--- START ---

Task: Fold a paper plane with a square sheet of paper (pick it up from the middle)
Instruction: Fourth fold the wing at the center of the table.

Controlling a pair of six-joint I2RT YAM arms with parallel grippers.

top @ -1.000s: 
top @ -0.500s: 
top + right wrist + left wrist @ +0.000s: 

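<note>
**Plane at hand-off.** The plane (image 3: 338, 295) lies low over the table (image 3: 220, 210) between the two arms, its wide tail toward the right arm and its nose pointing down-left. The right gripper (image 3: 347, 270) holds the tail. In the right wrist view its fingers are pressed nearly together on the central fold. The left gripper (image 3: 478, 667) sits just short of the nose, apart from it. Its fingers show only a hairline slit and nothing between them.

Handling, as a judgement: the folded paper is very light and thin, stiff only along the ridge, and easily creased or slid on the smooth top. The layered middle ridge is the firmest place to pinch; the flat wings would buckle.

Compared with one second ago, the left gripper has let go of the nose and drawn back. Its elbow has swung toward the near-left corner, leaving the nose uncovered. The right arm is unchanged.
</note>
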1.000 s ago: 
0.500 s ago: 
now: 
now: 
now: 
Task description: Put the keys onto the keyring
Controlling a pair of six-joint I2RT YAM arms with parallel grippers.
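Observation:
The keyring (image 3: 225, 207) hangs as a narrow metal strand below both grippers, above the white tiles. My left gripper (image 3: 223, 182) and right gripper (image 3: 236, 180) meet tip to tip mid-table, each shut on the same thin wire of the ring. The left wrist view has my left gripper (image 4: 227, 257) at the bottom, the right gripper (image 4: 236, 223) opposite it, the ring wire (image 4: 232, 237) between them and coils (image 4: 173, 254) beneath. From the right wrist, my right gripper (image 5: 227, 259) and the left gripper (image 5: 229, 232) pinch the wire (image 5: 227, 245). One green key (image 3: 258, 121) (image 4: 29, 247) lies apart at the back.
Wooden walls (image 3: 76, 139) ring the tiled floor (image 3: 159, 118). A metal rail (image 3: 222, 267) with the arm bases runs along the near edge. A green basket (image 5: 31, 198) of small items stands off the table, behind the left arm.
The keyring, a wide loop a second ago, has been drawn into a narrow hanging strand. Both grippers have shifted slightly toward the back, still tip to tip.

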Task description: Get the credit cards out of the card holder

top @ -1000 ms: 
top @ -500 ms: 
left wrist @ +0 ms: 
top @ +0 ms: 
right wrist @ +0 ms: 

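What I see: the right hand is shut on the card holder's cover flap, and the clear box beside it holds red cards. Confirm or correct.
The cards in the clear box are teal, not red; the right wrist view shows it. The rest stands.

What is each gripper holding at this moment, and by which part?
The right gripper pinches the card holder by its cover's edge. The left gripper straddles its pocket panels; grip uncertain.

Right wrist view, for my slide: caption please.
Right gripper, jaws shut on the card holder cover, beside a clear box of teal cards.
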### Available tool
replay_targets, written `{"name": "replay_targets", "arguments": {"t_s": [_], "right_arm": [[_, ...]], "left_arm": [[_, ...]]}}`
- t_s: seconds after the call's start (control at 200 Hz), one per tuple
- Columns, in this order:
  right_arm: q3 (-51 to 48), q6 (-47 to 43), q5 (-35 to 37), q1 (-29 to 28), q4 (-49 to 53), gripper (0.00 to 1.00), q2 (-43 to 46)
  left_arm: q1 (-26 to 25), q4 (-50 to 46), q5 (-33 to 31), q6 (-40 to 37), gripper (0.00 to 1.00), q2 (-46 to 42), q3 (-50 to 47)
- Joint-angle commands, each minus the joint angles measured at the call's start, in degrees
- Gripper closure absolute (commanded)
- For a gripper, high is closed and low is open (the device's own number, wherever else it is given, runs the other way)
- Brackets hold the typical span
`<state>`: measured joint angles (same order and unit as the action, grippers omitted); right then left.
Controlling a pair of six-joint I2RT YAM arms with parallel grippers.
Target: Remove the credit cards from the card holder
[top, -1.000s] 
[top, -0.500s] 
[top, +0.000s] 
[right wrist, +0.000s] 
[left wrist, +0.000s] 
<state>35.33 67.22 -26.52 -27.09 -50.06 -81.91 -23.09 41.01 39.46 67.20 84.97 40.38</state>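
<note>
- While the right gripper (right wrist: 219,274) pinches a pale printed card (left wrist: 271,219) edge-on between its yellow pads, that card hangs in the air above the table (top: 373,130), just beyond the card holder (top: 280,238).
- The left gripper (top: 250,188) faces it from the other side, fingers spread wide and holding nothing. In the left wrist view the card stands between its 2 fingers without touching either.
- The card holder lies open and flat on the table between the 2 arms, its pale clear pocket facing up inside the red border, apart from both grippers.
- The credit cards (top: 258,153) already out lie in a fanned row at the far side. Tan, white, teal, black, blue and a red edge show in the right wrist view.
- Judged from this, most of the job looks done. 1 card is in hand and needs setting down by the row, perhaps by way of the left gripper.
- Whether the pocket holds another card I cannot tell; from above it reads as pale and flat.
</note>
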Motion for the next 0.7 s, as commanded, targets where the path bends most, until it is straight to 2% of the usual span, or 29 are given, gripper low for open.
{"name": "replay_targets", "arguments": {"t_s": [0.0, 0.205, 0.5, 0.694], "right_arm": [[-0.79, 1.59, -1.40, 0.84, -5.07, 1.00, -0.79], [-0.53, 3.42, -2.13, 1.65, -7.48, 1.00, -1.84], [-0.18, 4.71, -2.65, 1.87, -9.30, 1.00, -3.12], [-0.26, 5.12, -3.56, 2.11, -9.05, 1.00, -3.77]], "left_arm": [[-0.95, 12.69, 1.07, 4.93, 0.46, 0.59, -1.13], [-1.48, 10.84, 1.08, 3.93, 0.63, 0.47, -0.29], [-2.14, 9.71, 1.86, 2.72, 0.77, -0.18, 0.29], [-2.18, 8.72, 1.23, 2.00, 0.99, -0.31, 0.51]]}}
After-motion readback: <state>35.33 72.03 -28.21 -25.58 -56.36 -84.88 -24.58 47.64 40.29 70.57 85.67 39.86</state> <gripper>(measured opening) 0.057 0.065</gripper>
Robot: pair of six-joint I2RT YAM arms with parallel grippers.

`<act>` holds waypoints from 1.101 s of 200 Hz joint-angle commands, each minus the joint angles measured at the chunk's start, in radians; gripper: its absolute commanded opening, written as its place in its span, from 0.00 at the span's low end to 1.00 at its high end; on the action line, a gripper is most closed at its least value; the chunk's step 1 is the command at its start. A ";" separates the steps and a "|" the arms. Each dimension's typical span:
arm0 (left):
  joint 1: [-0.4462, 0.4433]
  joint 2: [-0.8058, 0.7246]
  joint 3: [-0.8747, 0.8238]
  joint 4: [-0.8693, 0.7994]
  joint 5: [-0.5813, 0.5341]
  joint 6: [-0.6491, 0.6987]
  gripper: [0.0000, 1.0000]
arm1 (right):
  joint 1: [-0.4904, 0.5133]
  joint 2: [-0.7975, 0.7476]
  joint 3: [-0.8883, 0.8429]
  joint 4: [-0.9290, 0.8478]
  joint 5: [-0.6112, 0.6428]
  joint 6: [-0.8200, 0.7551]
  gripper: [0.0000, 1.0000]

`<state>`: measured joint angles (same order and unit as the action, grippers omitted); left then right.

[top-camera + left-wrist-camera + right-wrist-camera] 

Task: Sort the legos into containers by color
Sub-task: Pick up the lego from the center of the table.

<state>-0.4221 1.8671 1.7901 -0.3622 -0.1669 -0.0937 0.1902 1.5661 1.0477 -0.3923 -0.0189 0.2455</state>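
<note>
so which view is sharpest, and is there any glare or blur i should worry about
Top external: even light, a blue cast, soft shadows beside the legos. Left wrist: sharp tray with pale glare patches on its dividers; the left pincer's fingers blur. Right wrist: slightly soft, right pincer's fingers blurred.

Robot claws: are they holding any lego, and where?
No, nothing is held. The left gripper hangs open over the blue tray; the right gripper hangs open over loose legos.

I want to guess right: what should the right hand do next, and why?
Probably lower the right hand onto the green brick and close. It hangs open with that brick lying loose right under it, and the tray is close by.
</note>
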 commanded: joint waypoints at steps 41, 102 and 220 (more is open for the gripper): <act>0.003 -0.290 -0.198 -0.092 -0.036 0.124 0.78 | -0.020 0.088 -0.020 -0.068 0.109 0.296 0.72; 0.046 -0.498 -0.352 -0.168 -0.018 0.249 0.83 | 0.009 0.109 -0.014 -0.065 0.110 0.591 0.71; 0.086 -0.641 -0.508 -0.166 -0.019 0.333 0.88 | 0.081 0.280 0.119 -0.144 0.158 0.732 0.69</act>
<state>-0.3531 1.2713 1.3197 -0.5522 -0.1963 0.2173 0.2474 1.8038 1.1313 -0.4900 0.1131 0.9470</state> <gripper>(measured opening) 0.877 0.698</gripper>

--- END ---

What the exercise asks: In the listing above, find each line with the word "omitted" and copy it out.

Task output:
`<state>`: measured joint angles (same order and unit as the action, grippers omitted); right then left.
`<state>`: measured joint angles (same order and unit as the action, grippers omitted); left then right.

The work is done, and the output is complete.